6. Kenyans are well aware that corruption is a key enemy to the realization of human rights for all… As a country, we are particularly encouraged by the renewed zeal and vigour that have been shown by the DCI and the ODPP in the war against graft…Yet, we are also equally concerned by the fact that Corruption seems to be growing exponentially with the growth in our National Budget…When our National Budget was KES 1.8 Trillion, corruption robbed us of a third of that figure (KES 600 Billion to be exact)…Now that our budget is KES 3 Trillion, corruption is said to be robbing us of a third of that figure (KES 1 Trillion to be exact)…WHAT A PERFECT CONSTANT! One would be tempted to conclude that the merchants of corruption must be keen on factoring in the cost of inflation in their grand graft schemes!...Kenyans must tame the thieves…This can only happen through effective coordination and collaboration of the key agencies charged with fighting graft (the Judiciary, the DCI, the ODPP and the EACC)…We at the Commission urge these agencies to go for the corrupt with ruthless efficiency since doing so is truly standing up for the rights of Wanjiku..
7. Given our history and our plans for the future as a Country, the human rights agenda must continue to remain both a priority and a guiding principle in our development agenda…This means that Government must commit and dedicate more resources to key human rights institutions in the Country…Human rights and development are mutually reinforcing and as such, we call upon the government, as they prioritize the big four agenda, to also prioritize investing in the promotion, protection and fulfillment of human rights. Earlier in the year, the Judiciary, a critical human rights institution, came out to tell Kenyans that its operations were going to be affected due to severe budgets cuts. The Kenya National Commission on Human Rights has not been spared either and has already suffered two major budget cuts halfway through the financial year. We are therefore, once again, calling upon the Government to adequately fund our work so that we may effectively discharge our mandate.
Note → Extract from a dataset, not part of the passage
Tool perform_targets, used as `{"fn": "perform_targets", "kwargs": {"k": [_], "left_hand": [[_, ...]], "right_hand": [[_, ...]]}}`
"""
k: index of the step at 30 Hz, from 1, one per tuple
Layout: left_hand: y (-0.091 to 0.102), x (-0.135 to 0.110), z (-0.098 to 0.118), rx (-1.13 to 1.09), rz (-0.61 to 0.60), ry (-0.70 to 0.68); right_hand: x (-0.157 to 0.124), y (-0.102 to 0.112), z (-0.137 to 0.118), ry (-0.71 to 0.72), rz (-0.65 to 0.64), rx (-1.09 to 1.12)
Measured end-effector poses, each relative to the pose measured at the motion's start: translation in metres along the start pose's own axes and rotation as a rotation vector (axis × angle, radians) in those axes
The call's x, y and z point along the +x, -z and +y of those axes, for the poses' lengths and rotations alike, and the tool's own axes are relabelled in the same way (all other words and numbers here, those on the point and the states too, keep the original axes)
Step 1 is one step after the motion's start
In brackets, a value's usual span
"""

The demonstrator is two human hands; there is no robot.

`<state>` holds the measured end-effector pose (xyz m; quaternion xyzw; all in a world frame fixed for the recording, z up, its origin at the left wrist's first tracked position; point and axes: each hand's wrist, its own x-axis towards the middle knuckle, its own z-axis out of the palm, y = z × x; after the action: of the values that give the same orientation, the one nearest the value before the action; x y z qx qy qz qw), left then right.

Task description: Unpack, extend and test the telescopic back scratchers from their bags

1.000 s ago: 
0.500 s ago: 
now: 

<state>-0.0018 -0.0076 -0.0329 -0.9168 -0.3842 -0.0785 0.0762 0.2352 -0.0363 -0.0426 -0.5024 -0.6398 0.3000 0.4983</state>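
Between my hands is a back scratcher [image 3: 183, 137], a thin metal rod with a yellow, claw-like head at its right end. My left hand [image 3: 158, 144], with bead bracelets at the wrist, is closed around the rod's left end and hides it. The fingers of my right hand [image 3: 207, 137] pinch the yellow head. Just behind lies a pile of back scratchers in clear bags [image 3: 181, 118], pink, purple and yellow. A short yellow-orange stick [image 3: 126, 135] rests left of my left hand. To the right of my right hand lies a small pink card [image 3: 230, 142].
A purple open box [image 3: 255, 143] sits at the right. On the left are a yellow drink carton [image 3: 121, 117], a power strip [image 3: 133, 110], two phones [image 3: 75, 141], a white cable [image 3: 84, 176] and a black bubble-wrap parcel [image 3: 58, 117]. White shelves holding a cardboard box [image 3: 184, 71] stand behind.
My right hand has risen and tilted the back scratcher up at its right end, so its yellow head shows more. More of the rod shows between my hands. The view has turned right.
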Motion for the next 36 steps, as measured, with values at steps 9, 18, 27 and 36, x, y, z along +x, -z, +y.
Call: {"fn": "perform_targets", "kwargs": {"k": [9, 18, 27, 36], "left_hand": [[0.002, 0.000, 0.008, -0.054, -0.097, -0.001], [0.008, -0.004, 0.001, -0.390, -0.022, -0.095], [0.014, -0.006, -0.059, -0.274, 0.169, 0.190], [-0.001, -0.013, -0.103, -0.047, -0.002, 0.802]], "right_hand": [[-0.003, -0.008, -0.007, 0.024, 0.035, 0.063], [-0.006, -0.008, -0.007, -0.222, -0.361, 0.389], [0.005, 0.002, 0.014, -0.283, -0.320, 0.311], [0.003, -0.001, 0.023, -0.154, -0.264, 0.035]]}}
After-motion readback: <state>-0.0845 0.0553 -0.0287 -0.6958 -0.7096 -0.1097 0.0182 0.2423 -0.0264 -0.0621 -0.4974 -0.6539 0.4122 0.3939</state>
Ladies and Gentlemen, as you can see from the few examples I have given here, it is important for us to know that as we mark the 70th Anniversary of the Universal Declaration of Human Rights here today, we have made some progress but we still have a number of challenges to surmount. But perhaps what is even more important to note is that while the promise of the Universal Declaration of Human Rights is yet to be fully realized, the very fact that it has stood the test of time is testament to the enduring universality of its perennial values of equality, justice and human dignity for ALL. The principles enshrined in the Universal Declaration of Human Rights are as relevant today as they were in 1948. In marking today’s 70th Anniversary, we are celebrating and honoring our past…But even as we do so, let us all strive for a better future guided by the persistent power of human rights.
The universal nature of Human Rights offers us a never-ending opportunity, which allows us to continue bridging our divisions; building upon our hopes, and accepting to take on the challenge and need for not only standing up for our own rights, but also, for the rights of all our fellow human-beings.
I thank you all for listening to me…Asanteni sana.